All of these groups, and the people they represented—the homeless, the struggling mothers, the families unable to pay their bills, the 40 million without health insurance and the many more with inadequate insurance—were facing an enormous barrier of silence in the national culture. Their lives, their plight was not being reported in the major media, and so the myth of a prosperous America, proclaimed by powerful people in Washington and Wall Street, persisted.

There were valiant attempts to break through the control of information, especially after the Telecommunications Act of 1996, which enabled the handful of corporations dominating the airwaves to expand their power further. Mergers enabled tighter control of information. Two gigantic media corporations, CBS and Viacom, joined in a $37 billion deal. The Latin American writer Eduardo Galeano commented: “Never have so many been held incommunicado by so few.”

Alternative media made desperate attempts to break through this control. There were several hundred community radio stations around the country—the Pacifica network was the most successful of these—bringing alternative information and ideas to their listeners. A one-man operation by David Barsamian, “Alternative Radio,” distributed dissident views—interviews and lectures—via satellite to radio stations around the country.

Community newspapers in towns and cities around the country, though their circulation was small, tried to tell the stories of ordinary people. In Boston, homeless people joined to publish the newspaper Spare Change, to tell their stories, print their poems, and then to sell the newspaper on the streets of Boston and Cambridge as a way of making some money. They declared their aims, to be “a voice for the voiceless” and to be “an organizing tool for the homeless community.” By the turn of the century they had been turning out the newspaper for eight years.

This idea spread to other parts of the country, and soon there were street newspapers in 40 different cities, which formed the North American Street Newspaper Association. The National Coalition for the Homeless, set up in the nation’s capital, distributed a monthly newsletter.

Probably the most dramatic attempt to bring to the American people and to the world the facts of corporate domination over the lives of ordinary people was the great gathering of demonstrators in Seattle, Washington, in the last months of 1999. Seattle had been chosen as the meeting place of the World Trade Organization, and representatives of the most wealthy and powerful institutions on the globe were there to make plans to maintain their wealth and power, to bring the principles of capitalism to work across national boundaries, over all the earth.

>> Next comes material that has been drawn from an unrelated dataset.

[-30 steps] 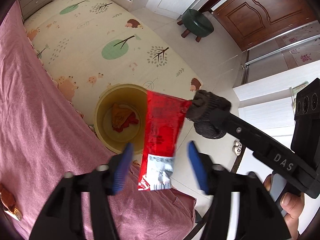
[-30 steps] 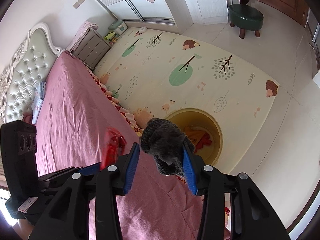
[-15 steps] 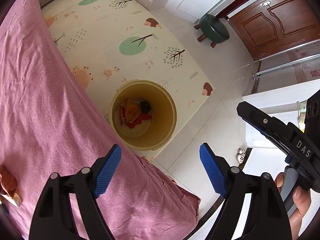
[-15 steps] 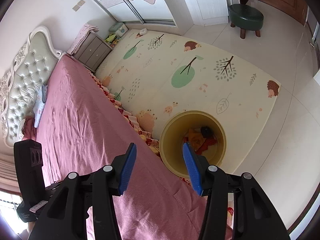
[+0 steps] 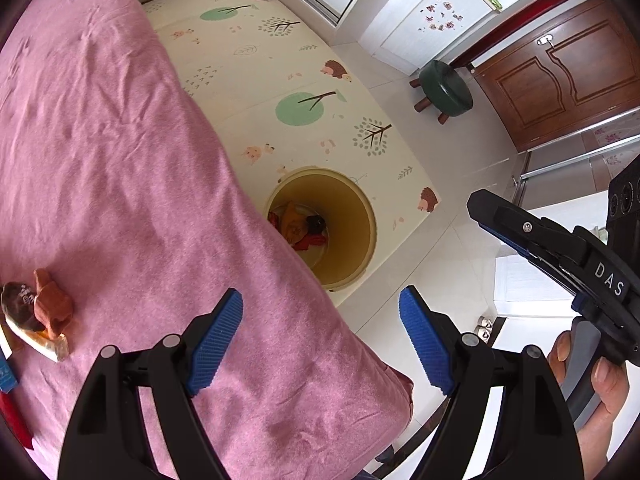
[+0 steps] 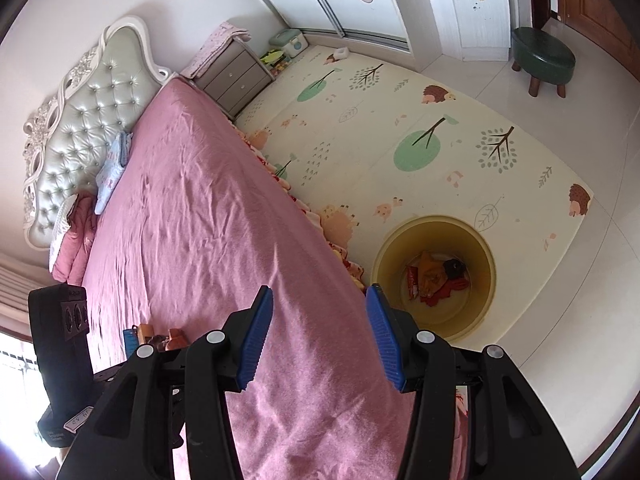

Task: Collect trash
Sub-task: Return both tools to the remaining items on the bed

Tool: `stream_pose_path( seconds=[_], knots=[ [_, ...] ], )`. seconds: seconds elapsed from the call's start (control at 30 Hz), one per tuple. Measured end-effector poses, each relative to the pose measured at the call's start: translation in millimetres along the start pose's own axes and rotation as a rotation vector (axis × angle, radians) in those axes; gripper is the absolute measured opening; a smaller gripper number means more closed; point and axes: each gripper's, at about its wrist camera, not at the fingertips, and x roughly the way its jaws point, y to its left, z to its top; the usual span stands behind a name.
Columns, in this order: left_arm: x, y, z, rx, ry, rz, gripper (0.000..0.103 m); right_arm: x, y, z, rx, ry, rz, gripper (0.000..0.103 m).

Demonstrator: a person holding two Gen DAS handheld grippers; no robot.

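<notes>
While both grippers' jaws stood open and empty, the crumpled wrappers near the bed's left could slip from a shallow pinch.

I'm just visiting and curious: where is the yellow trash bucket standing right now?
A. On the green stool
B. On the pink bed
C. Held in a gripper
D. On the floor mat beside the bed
D: the yellow bucket stands on the patterned floor mat next to the pink bed, with wrappers inside.
</notes>
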Motion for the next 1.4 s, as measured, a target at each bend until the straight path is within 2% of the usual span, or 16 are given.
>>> stream_pose_path(
  seconds=[0.37,0.73,1.07,1.4],
  knots=[
    [-61.5,99.2,-71.7,-0.188,-0.080,0.076,0.080,39.1,109.7,-51.8,-0.185,0.139,0.086,0.048],
    [-107.0,201.6,-144.3,-0.408,-0.148,0.141,0.080,82.3,217.7,-104.6,-0.378,0.268,0.157,0.048],
    [-139.2,288.3,-202.9,-0.529,-0.182,0.229,0.080,127.7,308.3,-159.3,-0.502,0.371,0.201,0.048],
    [-157.3,367.9,-246.2,-0.608,-0.176,0.282,0.080,180.1,379.1,-208.5,-0.545,0.458,0.223,0.048]
  ],
)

Tens of thousands of people converged on Seattle to protest the plans of the World Trade Organization to expand “free trade” agreements. This, the protesters argued, meant the freedom of corporations to roam the globe in search of cheap labor and no restrictions on industrial policies that poisoned the environment.

The issues around “free trade” were complex, but a simple idea seemed to unite those who showed up in Seattle to oppose the WTO: that the health and freedom of ordinary people all over the world should not be sacrificed on behalf of corporate profit.

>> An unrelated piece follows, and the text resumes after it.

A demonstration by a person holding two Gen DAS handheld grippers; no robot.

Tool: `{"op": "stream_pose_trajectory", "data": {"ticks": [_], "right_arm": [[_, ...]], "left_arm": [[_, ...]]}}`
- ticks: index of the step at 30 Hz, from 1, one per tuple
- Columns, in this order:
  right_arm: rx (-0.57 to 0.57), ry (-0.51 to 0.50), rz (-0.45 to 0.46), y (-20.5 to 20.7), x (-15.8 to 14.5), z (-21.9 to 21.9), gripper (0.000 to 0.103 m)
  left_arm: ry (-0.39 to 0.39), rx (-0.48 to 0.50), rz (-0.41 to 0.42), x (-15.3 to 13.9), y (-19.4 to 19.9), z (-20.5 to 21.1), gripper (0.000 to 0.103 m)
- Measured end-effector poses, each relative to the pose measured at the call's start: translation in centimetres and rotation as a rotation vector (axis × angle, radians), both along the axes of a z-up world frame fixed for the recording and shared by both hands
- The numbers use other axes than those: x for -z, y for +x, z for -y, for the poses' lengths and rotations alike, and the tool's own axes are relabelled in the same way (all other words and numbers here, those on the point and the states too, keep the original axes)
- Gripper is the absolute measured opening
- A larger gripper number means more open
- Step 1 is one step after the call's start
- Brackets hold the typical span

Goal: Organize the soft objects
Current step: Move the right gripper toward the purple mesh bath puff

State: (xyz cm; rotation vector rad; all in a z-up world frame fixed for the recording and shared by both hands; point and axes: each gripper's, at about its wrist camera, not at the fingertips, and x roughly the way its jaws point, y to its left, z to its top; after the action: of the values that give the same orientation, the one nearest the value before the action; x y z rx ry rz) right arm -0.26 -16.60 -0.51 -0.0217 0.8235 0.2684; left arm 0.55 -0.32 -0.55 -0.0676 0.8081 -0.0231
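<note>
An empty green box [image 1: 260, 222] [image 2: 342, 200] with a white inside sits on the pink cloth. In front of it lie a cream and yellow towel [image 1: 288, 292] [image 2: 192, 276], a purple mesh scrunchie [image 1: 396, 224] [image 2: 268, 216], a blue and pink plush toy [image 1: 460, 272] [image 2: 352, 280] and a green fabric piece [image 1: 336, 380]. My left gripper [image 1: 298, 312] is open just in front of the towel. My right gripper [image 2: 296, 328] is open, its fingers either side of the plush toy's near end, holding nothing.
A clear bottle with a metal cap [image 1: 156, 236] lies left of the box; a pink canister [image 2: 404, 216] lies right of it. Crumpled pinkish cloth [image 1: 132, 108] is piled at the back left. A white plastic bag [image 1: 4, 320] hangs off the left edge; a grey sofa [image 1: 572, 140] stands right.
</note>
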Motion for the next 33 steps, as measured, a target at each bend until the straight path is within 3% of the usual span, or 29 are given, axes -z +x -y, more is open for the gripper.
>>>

More than a thousand organizations from 90 countries—representing labor unions, environmental groups, consumers, religious groups, farmers, indigenous people, women’s groups, and more—had signed a statement asking governments to stop the expansion of the World Trade Organization. In Seattle, there was a remarkable set of alliances—steelworkers rallied with environmentalists, and machinists joined animal rights activists. Farmers joined a huge labor march of 40,000 on November 30, and then union people attended a family farm rally a few days later.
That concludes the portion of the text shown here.